User defined materials

This section explains how any user can define its own constitutive equation in Metafor (usermat or user-defined feature).

The idea is to create a Python class (e.g., in the input file) that derives from the C++ class `PythonHyperMaterial` and overwrites the following functions:

def PythonHyperMaterial.__init__(self, _no): with _no being the material number chosen.
def computeStressPython(self, FTotal):
- Input: The total deformation gradient FTotal, sent from C++ to Python through a std::vector [F11, F12, F13, F21, F22, F23, F31, F32, F33], hence FTotal[0] = F11, etc.
- Output: The Cauchy stress, in the current configuration, returned from Python to C++ through a Python list [Sig11, Sig22, Sig33, Sig12, Sig13, Sig23]

The relation between stress and strain is defined by the user.

Selective integration with pressure report SRIPR for the integration will not work.

The material tangent moduli is automatically approximated using finite central difference.

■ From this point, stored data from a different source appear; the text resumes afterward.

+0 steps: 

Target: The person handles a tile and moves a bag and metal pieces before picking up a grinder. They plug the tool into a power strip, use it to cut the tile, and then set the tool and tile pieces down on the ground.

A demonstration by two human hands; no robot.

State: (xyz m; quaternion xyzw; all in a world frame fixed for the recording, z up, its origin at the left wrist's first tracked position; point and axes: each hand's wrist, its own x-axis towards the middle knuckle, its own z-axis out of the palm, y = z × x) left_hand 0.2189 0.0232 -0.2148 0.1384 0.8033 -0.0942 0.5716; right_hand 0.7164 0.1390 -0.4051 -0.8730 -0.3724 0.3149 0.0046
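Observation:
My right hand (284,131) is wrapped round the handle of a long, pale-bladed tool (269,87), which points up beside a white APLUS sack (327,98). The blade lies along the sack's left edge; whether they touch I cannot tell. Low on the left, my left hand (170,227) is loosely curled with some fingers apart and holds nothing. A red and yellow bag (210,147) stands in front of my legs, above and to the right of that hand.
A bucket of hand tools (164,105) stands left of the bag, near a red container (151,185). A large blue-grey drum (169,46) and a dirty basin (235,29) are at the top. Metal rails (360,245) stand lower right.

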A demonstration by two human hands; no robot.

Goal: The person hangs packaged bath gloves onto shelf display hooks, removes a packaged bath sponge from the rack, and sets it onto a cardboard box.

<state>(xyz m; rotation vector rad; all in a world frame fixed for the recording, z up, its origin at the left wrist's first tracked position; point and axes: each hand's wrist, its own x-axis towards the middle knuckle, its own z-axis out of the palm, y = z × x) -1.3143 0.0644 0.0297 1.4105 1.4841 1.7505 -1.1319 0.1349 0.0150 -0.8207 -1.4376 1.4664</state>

Example: A NeoHookean Model

from wrap import * 
import numpy as np
metafor = None
 
class PythonHyperMaterial:
    def __init__(self, _no):
        self._no = _no
 
class UserMat(PythonHyperMaterial):
    def __init__(self, _no):
        PythonHyperMaterial.__init__(self, _no)
 
    def computeStressPython(self, FTotal):
        C1 = 0.5
        K = 1000
 
        F = np.array(FTotal).reshape(3, 3)
        J = np.linalg.det(FTotal)
 
        Fbar = J**(-1/3) * F
        Bbar = np.dot(Fbar.T, Fbar)
 
        cauchyStress = C1/J * Bbar + (-1/3 * np.trace(Bbar) + K*(J-1)) * np.identity(3)
        return [cauchyStress[0, 0], cauchyStress[1, 1], cauchyStress[2, 2], cauchyStress[0, 1], cauchyStress[0, 2], cauchyStress[1, 2]]
 
def getMetafor(_p):
    # ... some code ... #
 
    myNeoHookean = UserMat(1)
    domain.getMaterialSet().add(myNeoHookean)
 
    # ... some code ... #
 
    elementsProps = ElementProperties(Volume2DElement)
    elementsProps.put(MATERIAL, 1)
 
    # ... some code ... #
 
    return metafor